● **WHAT THE EXERCISE ASKS**: Nothing after the line containing "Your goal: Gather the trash" belongs in the answer; write out exactly every line from the start of the material up to it, including it.

········

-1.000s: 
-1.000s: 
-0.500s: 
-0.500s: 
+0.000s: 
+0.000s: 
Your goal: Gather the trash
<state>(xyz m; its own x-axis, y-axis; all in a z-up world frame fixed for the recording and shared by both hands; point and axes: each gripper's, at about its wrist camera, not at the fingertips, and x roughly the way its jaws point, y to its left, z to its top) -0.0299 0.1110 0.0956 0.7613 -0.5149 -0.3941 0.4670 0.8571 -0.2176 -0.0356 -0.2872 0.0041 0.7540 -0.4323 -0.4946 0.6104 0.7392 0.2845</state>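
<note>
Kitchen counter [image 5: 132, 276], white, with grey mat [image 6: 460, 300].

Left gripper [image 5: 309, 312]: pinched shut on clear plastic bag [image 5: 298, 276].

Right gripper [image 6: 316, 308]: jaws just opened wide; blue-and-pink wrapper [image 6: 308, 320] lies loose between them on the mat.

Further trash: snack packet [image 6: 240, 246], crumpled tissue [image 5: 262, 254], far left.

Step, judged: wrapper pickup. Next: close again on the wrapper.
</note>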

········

● **TASK ANSWER**:
-1.000s: 
-1.000s: 
-0.500s: 
-0.500s: 
+0.000s: 
+0.000s: 
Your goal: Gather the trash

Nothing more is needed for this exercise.